■ Your instructions ■
Repeat the listing verbatim. Drop any pictures.

■ Source material ■
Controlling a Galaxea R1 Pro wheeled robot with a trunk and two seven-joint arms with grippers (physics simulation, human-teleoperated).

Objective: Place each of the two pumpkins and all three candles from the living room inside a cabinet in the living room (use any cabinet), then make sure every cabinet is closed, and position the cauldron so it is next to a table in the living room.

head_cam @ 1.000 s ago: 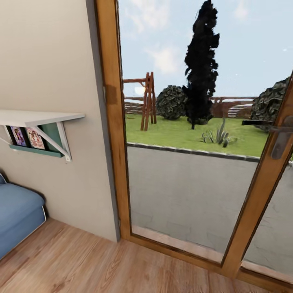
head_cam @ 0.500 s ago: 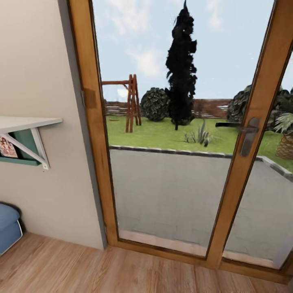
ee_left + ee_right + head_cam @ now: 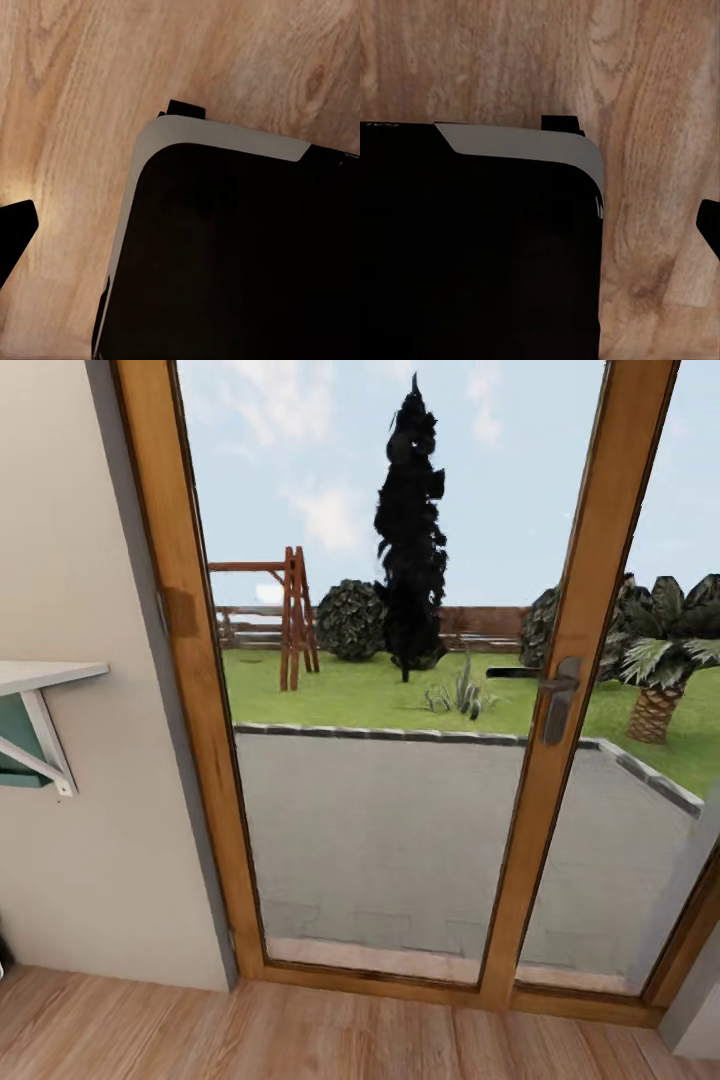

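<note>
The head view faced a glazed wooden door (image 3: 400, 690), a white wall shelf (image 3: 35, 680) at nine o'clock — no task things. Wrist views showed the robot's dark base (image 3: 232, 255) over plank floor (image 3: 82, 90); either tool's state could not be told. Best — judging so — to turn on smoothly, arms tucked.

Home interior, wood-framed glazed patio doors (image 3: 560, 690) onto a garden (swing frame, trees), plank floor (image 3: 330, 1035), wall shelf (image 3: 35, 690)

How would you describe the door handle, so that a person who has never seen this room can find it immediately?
Start at the big glass door with the wooden frame, which looks out on a garden. Follow the slanted wooden post between the two panes to about its middle height. There sits the door handle: a grey metal plate with a dark lever pointing sideways, the one metal part on that wood.
</note>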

■ Response to this exercise ■
Controlling a Galaxea R1 Pro wheeled robot with a trunk and two seven-joint arms with grippers (physics simulation, human-teleoperated).

Objective: Place each of the two pumpkins and all three candles from the living room inside a cabinet in the living room (use any cabinet), then make sure every cabinet is closed, and position the cauldron so it is next to a table in the living room.

head_cam @ 1.000 s ago: 
head_cam @ 0.500 s ago: 
ee_left + ee_right + head_cam @ now: 

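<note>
The head view faced a glazed wooden door (image 3: 400, 690), a white wall shelf (image 3: 35, 680) at nine o'clock — no task things. Wrist views showed the robot's dark base (image 3: 232, 255) over plank floor (image 3: 82, 90); either tool's state could not be told. Best — judging so — to turn on smoothly, arms tucked.

Home interior, wood-framed glazed patio doors (image 3: 560, 690) onto a garden (swing frame, trees), plank floor (image 3: 330, 1035), wall shelf (image 3: 35, 690)

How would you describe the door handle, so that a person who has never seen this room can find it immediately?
Start at the big glass door with the wooden frame, which looks out on a garden. Follow the slanted wooden post between the two panes to about its middle height. There sits the door handle: a grey metal plate with a dark lever pointing sideways, the one metal part on that wood.
</note>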

The exercise was answered completely.